» **What the exercise asks**
Find how many lines in the data below mention "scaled". Give the number only.
━━ Provided material ━━
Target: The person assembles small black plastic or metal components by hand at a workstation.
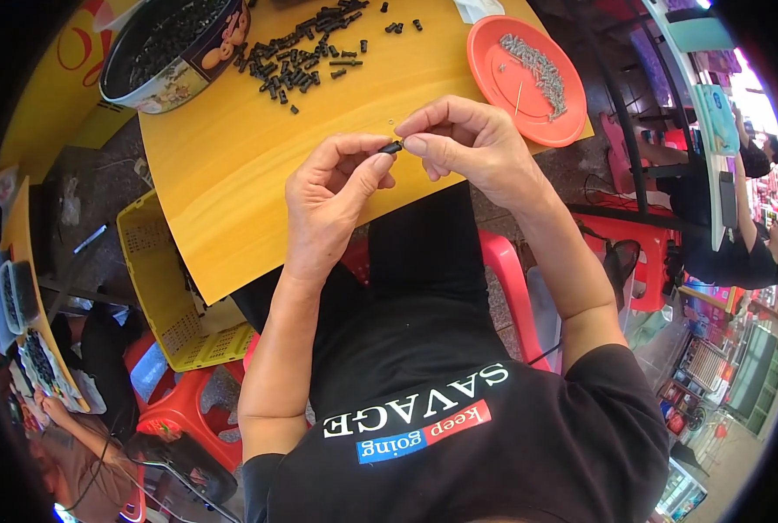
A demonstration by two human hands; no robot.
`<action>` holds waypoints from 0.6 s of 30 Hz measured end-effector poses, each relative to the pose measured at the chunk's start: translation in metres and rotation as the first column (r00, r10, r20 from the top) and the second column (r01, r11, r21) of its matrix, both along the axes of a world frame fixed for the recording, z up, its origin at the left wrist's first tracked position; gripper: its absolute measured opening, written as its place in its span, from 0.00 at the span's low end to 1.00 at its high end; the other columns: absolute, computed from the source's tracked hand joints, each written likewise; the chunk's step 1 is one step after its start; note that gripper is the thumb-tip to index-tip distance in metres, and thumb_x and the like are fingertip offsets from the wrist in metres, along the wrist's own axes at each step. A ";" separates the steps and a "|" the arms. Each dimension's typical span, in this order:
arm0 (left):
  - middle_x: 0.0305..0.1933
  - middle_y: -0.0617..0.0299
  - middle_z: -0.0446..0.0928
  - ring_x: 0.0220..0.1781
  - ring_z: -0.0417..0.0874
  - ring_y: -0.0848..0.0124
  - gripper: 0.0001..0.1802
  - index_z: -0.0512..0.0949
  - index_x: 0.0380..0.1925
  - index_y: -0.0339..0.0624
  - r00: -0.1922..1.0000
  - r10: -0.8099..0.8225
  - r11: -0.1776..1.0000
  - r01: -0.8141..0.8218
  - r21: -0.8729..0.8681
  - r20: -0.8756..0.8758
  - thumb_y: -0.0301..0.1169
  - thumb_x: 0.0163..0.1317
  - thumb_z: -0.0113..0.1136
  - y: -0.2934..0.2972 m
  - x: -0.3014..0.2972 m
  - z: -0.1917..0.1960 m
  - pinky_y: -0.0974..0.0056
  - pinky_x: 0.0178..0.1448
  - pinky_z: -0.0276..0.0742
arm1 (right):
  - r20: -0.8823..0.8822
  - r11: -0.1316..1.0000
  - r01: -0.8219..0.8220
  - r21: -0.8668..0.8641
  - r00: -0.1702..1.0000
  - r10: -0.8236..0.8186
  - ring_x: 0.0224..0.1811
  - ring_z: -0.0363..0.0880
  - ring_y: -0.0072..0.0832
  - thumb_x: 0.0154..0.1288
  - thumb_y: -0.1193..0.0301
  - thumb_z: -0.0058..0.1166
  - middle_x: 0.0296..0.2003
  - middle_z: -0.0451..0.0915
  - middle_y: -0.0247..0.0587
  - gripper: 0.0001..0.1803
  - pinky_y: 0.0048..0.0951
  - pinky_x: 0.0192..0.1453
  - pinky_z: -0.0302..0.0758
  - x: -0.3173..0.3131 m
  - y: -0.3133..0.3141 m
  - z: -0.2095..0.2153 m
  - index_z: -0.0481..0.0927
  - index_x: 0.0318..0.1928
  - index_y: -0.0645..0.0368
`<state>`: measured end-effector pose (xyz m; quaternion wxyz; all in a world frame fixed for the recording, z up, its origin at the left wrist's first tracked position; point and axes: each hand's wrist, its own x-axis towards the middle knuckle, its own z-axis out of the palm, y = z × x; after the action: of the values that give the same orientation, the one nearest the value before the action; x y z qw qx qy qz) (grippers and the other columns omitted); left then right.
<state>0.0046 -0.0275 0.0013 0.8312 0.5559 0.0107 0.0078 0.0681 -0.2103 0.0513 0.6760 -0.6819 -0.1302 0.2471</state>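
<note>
A small black cylindrical plastic part (pixel 392 147) is pinched between the thumb and fingers of my left hand (pixel 329 185), just above the table's near side. My right hand (pixel 478 150) has its thumb and forefinger closed at the part's right end. Whatever those right fingertips hold is too small to make out. Beyond my hands lies a loose pile of similar black parts (pixel 295 70). To the right of the pile, an orange-red plastic plate (pixel 493 87) carries many small silvery metal pieces (pixel 541 74) and a thin pale stick (pixel 519 98).
The yellow wooden table (pixel 223 209) spans the space under my hands. A large round tin (pixel 166 91) full of black parts stands at its far left. Left of my legs is a yellow plastic crate (pixel 166 305). Other people sit at both sides, near red plastic stools (pixel 193 405).
</note>
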 end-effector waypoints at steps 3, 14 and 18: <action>0.39 0.64 0.82 0.36 0.82 0.78 0.09 0.80 0.45 0.35 1.000 0.003 1.000 -0.003 0.002 0.007 0.22 0.66 0.62 0.000 0.001 0.000 0.74 0.43 0.77 | 0.217 0.998 -0.016 -0.067 0.976 0.030 0.31 0.77 0.14 0.68 0.73 0.60 0.33 0.82 0.32 0.10 0.17 0.35 0.73 -0.002 -0.001 -0.007 0.82 0.45 0.67; 0.38 0.62 0.82 0.36 0.81 0.77 0.08 0.81 0.45 0.34 0.997 -0.054 0.985 0.062 -0.160 0.058 0.22 0.66 0.62 0.005 -0.001 -0.003 0.74 0.45 0.76 | -0.463 0.951 -0.089 0.297 0.857 0.225 0.24 0.71 0.16 0.63 0.70 0.65 0.32 0.78 0.30 0.14 0.18 0.26 0.69 0.011 0.003 -0.008 0.77 0.46 0.59; 0.39 0.61 0.82 0.36 0.81 0.77 0.08 0.80 0.45 0.35 0.999 -0.033 0.977 0.030 -0.213 -0.008 0.23 0.66 0.63 0.006 0.000 -0.004 0.73 0.45 0.76 | -0.220 0.986 -0.165 -0.024 0.963 0.156 0.27 0.73 0.13 0.65 0.67 0.64 0.33 0.80 0.30 0.14 0.17 0.29 0.70 0.027 0.008 0.009 0.80 0.46 0.61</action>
<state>0.0047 -0.0219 -0.0024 0.8858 0.4640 0.0075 -0.0097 0.0949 -0.2020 0.0608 0.6495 -0.6519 -0.1051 0.3770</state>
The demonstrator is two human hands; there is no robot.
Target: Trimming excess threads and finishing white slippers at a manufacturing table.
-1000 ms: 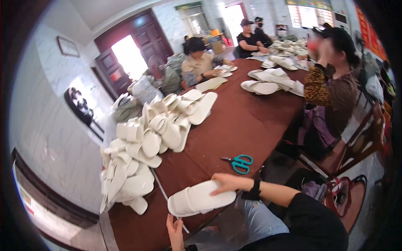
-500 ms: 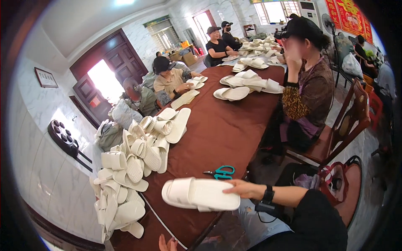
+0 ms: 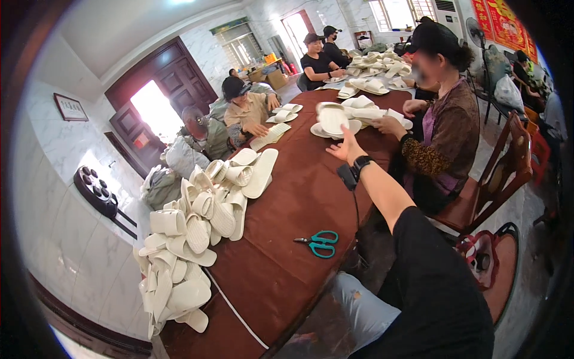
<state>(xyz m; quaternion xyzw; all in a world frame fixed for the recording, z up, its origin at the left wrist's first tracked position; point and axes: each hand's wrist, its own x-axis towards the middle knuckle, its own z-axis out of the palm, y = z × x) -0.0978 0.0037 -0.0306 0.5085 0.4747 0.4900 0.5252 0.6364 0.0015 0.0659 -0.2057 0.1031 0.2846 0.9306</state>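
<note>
One long brown table [image 3: 299, 203] takes up most of the view, running from the near edge way back toward the people sitting at the far end. Along its left side there's a big heap of white slippers [image 3: 191, 239], piled loose and spilling toward the near corner.

Further up the table, a smaller stack of white slippers [image 3: 344, 116] sits near the middle, right by the person in a brown patterned top. The right hand [image 3: 342, 149] is stretched way out over the table, fingers spread wide and slightly curled, just below that stack. It looks empty to me, nothing gripped, and I can't tell if the fingertips actually touch the pile or just sit next to it. There's a black watch on that wrist. The left hand isn't in the shot at all.

Signs and such: a red hanging banner with gold characters [image 3: 502, 24] is up in the top right corner, and a small framed rectangular plaque [image 3: 70, 106] hangs on the pale marble wall on the left, beside the dark wooden doors.

Smallest thing worth mentioning: a pair of teal-handled scissors [image 3: 318, 242] lying flat on the table, closed, well apart from the hand and near the table's right edge.
</note>
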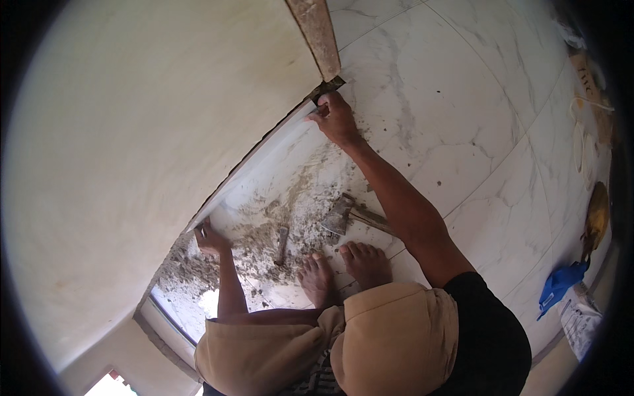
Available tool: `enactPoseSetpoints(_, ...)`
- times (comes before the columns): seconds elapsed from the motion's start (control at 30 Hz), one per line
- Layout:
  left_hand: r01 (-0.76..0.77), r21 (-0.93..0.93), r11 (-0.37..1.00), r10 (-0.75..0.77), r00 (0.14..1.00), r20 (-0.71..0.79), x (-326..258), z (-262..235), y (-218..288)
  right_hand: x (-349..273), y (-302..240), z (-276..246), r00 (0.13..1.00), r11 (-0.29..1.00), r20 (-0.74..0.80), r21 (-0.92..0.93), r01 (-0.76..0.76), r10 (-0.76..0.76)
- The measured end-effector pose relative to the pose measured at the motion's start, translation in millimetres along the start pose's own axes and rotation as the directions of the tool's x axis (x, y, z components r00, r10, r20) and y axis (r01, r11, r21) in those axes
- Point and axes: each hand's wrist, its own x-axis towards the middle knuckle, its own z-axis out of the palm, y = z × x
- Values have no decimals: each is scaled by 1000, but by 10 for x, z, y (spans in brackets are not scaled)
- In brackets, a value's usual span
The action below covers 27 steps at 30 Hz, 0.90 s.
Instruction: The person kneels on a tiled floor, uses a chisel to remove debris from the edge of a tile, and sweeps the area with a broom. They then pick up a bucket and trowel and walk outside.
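A long white tile strip (259, 160) stands along the foot of the wall, over a dark gap. My right hand (335, 119) grips its far end near the wall's corner, thumb and fingers closed around the edge. At the near end, my left hand (211, 239) has its fingers curled on the strip, partly hidden. Between my arms, on the floor by my feet, lies a hatchet (340, 214) with a wooden handle that passes behind my right forearm. A small metal chisel (282, 245) rests in the rubble beside it.
Broken mortar rubble (251, 244) is spread over the marbled floor tiles (456, 112). The cream wall (152, 112) rises on the left, with a door-frame post (317, 39) at its far end. A blue bag (561, 287) and cardboard (591, 92) lie along the right side.
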Motion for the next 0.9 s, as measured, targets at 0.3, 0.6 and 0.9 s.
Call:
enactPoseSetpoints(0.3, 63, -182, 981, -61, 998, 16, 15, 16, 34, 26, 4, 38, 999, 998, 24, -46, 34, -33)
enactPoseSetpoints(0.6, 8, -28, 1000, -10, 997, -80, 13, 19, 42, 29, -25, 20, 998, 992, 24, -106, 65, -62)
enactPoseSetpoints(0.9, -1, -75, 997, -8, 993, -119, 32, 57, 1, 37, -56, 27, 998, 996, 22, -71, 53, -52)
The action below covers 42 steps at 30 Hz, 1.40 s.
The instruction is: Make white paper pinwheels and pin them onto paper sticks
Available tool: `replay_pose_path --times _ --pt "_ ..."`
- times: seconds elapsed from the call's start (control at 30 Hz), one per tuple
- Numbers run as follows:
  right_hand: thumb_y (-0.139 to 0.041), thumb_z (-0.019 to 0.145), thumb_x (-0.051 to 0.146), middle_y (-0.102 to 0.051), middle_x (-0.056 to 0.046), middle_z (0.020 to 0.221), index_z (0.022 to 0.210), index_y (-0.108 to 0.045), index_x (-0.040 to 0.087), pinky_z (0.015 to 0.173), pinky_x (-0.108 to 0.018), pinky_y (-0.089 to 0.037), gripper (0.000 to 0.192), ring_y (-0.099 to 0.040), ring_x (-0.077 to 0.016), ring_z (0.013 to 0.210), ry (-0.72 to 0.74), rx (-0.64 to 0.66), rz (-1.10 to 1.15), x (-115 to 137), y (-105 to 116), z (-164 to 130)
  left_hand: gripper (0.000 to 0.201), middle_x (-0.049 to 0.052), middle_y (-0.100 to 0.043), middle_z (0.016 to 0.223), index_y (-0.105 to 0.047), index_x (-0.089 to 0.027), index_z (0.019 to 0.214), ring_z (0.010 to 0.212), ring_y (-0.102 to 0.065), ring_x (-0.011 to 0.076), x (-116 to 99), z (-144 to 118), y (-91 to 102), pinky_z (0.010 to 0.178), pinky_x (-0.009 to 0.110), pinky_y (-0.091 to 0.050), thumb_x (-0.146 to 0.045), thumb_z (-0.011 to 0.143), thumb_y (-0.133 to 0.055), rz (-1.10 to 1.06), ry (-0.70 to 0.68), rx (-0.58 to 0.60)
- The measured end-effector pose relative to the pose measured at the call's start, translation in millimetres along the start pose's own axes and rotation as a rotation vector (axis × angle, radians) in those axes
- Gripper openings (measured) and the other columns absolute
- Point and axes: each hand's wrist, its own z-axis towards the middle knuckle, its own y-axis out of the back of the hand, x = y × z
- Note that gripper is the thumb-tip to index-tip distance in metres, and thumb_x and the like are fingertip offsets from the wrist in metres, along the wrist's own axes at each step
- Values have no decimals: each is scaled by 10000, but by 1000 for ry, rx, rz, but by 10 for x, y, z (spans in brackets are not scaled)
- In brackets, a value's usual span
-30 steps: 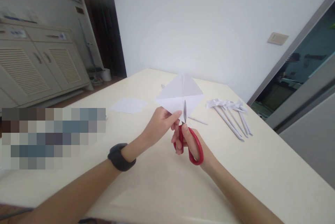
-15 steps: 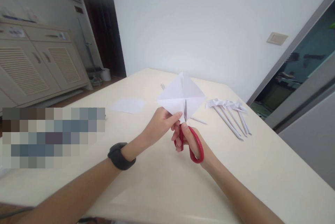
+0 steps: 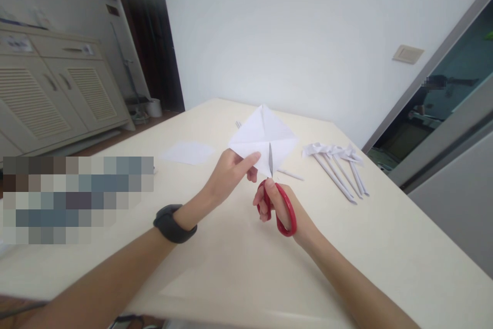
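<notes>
A square of creased white paper (image 3: 264, 129) is held up cornerwise above the table, with fold lines crossing at its middle. My left hand (image 3: 233, 171), below a black wristband, pinches its lower left edge between thumb and fingers. My right hand (image 3: 283, 203) grips the red-handled scissors (image 3: 287, 211), thumb and fingers through the loops. The scissor blades point away from me and lie at the paper's near corner, along the crease; one blade shows over the sheet, the other is hidden.
Several rolled paper sticks with folded white tops (image 3: 337, 170) lie on the right of the cream table (image 3: 231, 267). A loose paper sheet (image 3: 188, 152) rests at left. Behind the held square lies a thin paper stick (image 3: 290, 174). A blurred-out patch (image 3: 73, 198) covers the left side.
My left hand has shifted slightly left and away from the scissors, its fingers now farther from the right hand. The paper has moved slightly left with it.
</notes>
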Motion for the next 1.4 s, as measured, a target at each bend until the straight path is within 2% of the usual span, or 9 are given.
replay_pose_path --times 0.1,0.37,0.77,0.93,1.1,1.3,1.4 --pt "-319 873 565 -490 8 477 656 -563 155 536 -250 -416 524 -471 -100 461 16 23 -8 19 -2 -8 198 -12 -546 567 -534 -144 682 525 -520 116 -22 -3 -9 551 234 -442 -296 807 -514 2 24 1" --pt "-271 859 614 -523 -18 501 676 -591 149 603 -269 -431 594 -501 -120 528 18 38 2 14 17 -2 205 -15 -536 561 -522 -147 648 526 -522 113 -69 -31 -38 560 230 -445 -272 808 -499 28 33 48" --pt "-297 869 582 -491 3 470 656 -577 149 546 -255 -420 558 -470 -104 466 16 27 18 9 -2 -19 187 -25 -535 551 -530 -146 654 530 -530 108 -86 -29 -51 556 219 -444 -254 806 -510 30 30 31" --pt "-290 879 568 -508 -1 508 690 -622 144 587 -254 -416 571 -487 -99 486 43 0 18 40 0 -16 246 -34 -497 458 -494 -160 610 491 -530 118 -85 -47 -55 556 232 -445 -274 827 -479 51 57 100" --pt "-297 867 585 -496 -1 509 698 -624 138 567 -256 -422 579 -488 -105 483 19 9 21 26 4 -8 232 -19 -523 530 -513 -155 613 536 -536 122 -88 -50 -51 556 228 -443 -281 807 -495 61 62 79" --pt "-294 875 570 -469 9 442 748 -642 131 510 -245 -408 574 -464 -105 440 -5 13 39 -23 5 -4 228 -16 -525 518 -514 -152 612 525 -528 118 -80 -44 -55 557 225 -441 -273 805 -499 54 52 72" --pt "-299 886 547 -479 6 452 730 -645 132 543 -248 -414 562 -474 -103 456 29 -2 20 -11 17 5 281 -4 -536 486 -514 -154 591 499 -541 125 -56 -43 -42 541 231 -441 -300 827 -467 43 60 155"
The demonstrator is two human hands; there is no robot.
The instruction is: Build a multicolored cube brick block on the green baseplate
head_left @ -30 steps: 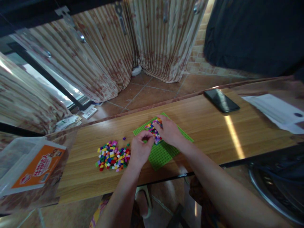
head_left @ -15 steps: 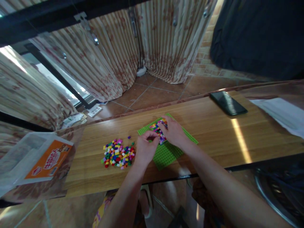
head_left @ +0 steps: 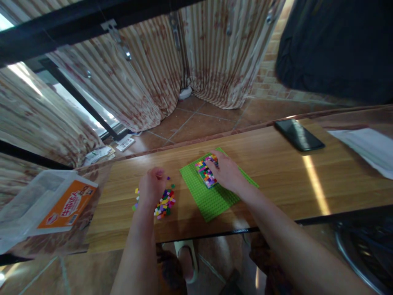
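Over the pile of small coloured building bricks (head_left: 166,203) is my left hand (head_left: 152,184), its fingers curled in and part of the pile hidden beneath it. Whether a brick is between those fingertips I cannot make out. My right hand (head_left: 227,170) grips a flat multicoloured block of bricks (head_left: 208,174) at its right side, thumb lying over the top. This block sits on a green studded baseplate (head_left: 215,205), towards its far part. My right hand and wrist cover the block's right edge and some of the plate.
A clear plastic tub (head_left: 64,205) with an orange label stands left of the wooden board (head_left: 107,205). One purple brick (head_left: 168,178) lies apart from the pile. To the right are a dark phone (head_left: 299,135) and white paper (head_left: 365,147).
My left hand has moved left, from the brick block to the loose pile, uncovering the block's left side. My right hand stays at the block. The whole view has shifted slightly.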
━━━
» **Response area**
2